#### TO DO
What should come back is the data below, word for word, minus any picture.

#### DATA BLOCK
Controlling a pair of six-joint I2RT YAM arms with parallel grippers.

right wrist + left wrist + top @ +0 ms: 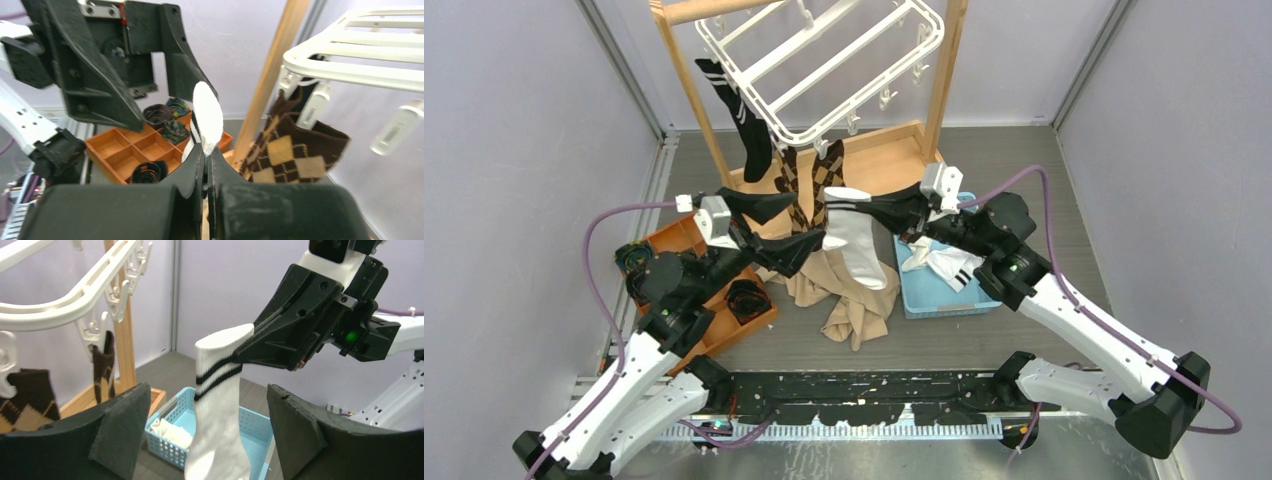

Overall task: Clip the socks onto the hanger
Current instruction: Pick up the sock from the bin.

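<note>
The right gripper (205,152) is pressed together on the cuff of a white sock (217,430) with black bands, and the sock hangs down from it, in the air under the hanger (824,60). The left gripper (809,220) is spread wide, with one finger on each side of this sock, not touching it. A black sock (746,120) and two argyle socks (809,185) hang from the hanger's clips. One more white sock lies in the blue basket (924,295).

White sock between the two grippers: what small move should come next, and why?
Probably the right gripper, shut on the cuff of the white sock, should raise it toward a free clip on the hanger; the left gripper stands open.
</note>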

#### OUTPUT BELOW
Controlling a pair of six-joint I2RT YAM arms with parallel grippers.

right wrist + left wrist + top @ +0 ms: 

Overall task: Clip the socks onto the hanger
Current instruction: Pick up the sock from the bin.

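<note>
The right gripper (205,152) is pressed together on the cuff of a white sock (217,430) with black bands, and the sock hangs down from it, in the air under the hanger (824,60). The left gripper (809,220) is spread wide, with one finger on each side of this sock, not touching it. A black sock (746,120) and two argyle socks (809,185) hang from the hanger's clips. One more white sock lies in the blue basket (924,295).

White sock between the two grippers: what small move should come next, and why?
Probably the right gripper, shut on the cuff of the white sock, should raise it toward a free clip on the hanger; the left gripper stands open.
</note>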

This exercise has now been completed.